● Task to complete
Take each line of the records below that contains the string "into" and copy it.

Data entries:
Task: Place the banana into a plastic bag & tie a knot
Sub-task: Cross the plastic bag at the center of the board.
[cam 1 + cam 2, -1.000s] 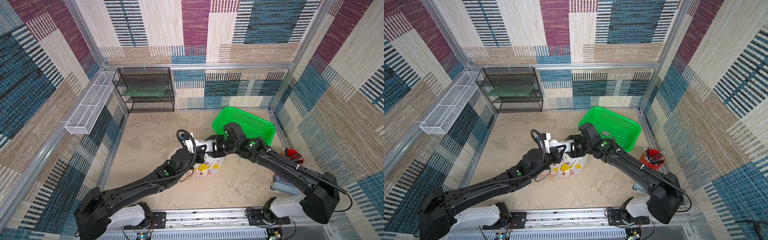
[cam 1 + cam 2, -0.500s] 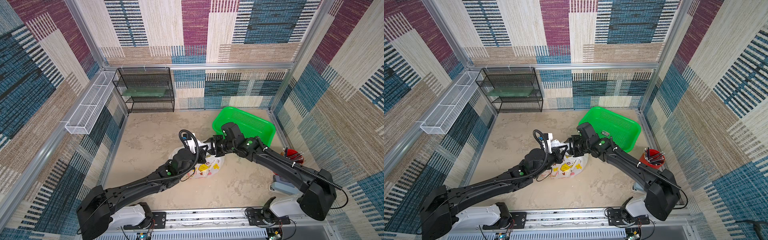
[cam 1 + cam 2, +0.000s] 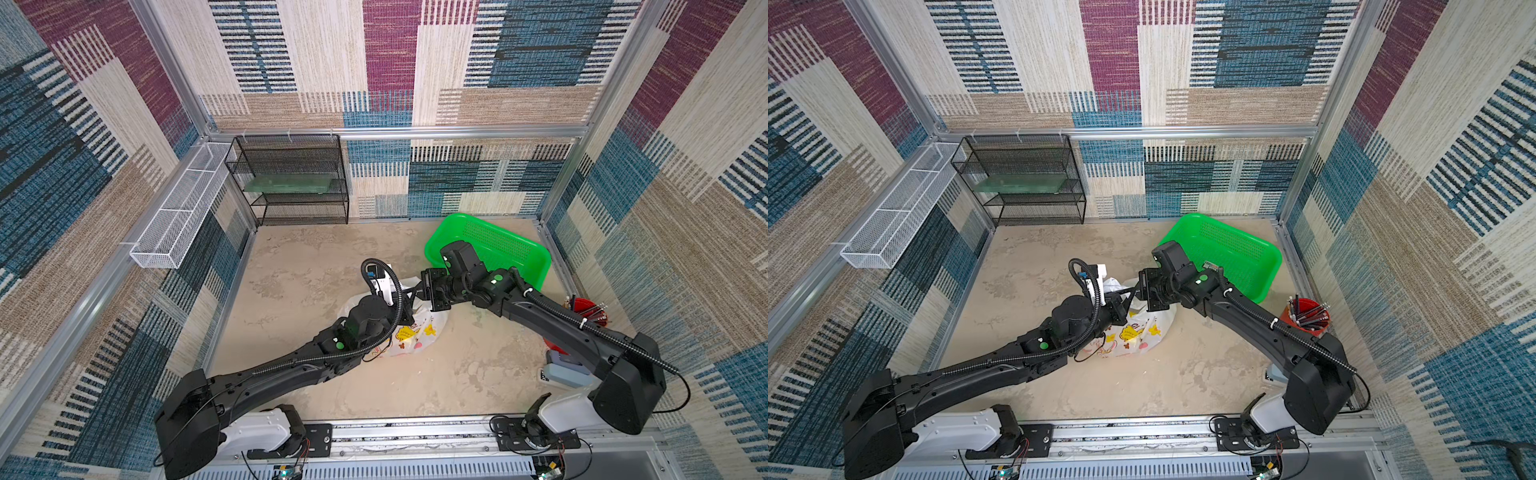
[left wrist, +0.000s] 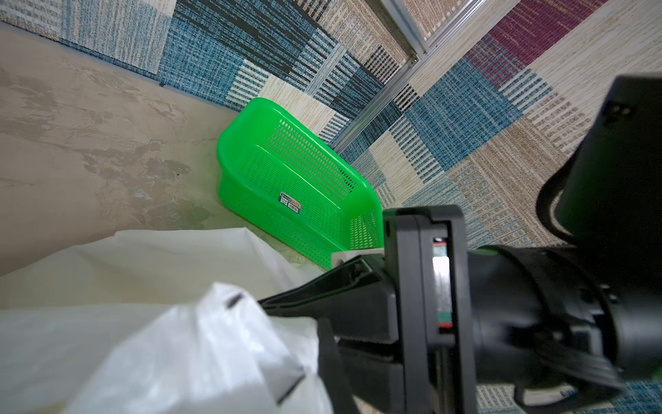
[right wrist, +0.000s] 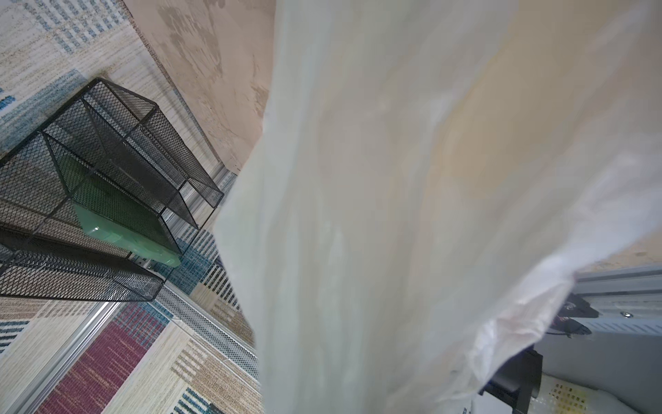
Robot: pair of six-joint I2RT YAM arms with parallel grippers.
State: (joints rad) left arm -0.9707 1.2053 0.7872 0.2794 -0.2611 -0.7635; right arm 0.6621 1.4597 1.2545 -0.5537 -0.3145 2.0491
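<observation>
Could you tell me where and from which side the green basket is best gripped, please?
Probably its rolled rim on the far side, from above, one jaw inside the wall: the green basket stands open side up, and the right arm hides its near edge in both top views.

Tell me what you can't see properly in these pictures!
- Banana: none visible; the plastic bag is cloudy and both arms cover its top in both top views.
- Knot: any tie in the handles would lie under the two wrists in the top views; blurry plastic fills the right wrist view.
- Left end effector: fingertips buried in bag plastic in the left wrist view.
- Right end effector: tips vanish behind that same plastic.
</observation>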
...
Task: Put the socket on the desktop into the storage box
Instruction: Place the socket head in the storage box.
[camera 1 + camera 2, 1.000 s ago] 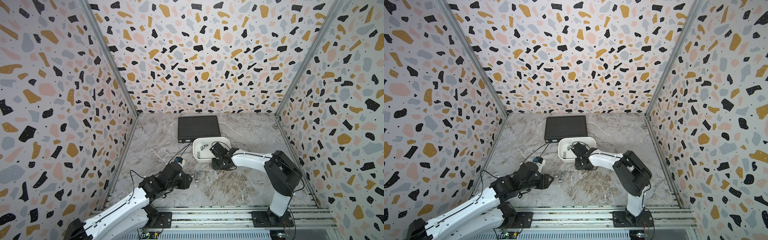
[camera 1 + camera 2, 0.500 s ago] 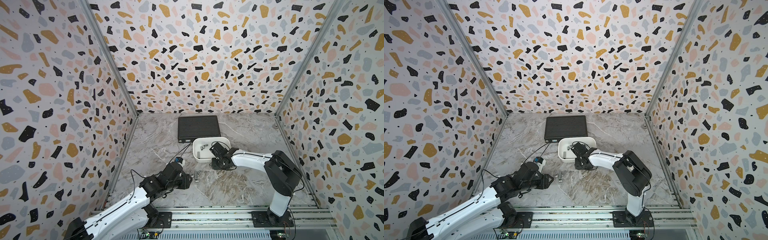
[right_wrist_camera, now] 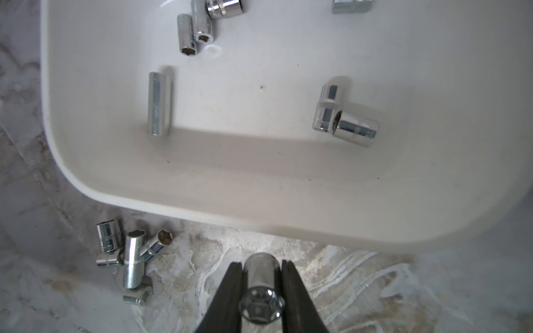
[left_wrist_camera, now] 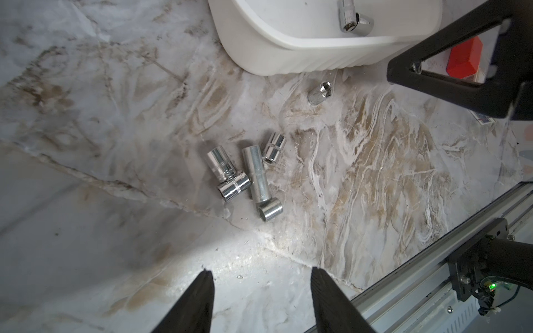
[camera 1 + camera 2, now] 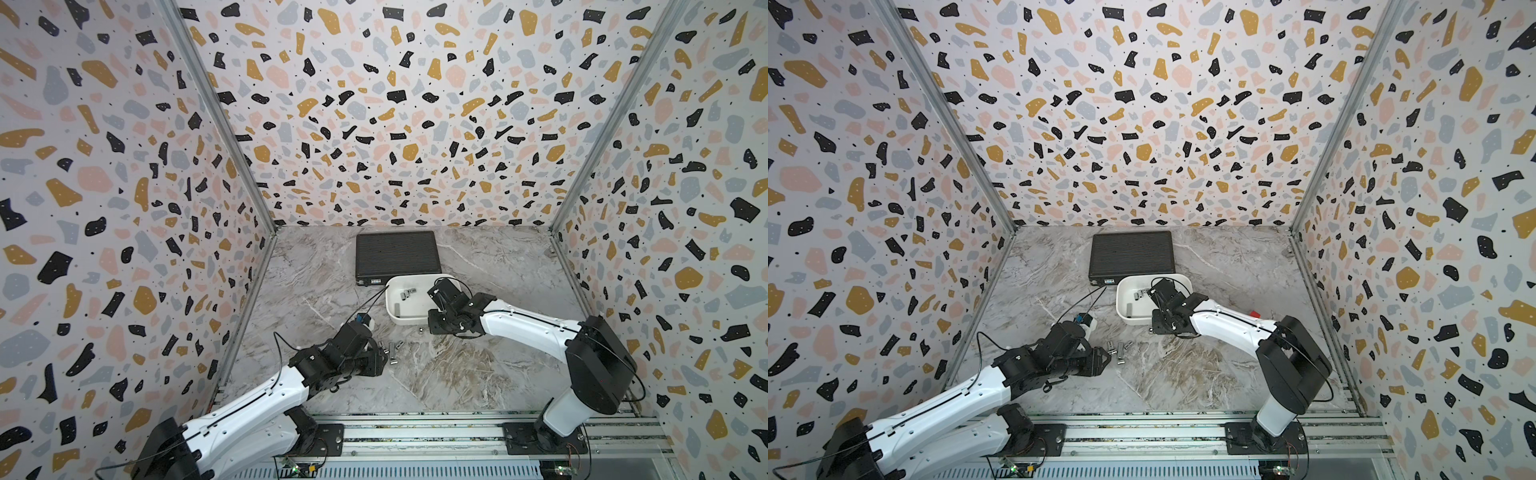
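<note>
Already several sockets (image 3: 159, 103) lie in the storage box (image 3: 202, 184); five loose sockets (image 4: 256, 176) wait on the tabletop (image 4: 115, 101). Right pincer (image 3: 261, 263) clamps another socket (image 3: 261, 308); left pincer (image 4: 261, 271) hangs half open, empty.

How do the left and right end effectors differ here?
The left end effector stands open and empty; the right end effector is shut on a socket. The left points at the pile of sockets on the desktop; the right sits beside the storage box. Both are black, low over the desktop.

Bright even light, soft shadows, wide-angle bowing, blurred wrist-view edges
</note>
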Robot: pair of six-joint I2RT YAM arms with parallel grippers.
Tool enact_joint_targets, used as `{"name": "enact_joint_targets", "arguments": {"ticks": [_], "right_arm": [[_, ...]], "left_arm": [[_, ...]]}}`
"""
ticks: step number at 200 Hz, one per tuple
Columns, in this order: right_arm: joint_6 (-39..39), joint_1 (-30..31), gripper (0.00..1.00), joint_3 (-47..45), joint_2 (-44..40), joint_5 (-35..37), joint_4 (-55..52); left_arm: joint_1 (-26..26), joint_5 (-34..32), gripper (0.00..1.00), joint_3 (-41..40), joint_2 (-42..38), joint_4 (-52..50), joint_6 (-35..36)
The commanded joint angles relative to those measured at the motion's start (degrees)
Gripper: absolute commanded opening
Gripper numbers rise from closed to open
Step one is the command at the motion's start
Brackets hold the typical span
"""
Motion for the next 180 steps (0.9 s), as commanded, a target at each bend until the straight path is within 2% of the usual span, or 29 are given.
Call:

● Task output
Task: Place the banana into a plastic bag & tie a knot
Task: Put the socket on the desktop into the storage box

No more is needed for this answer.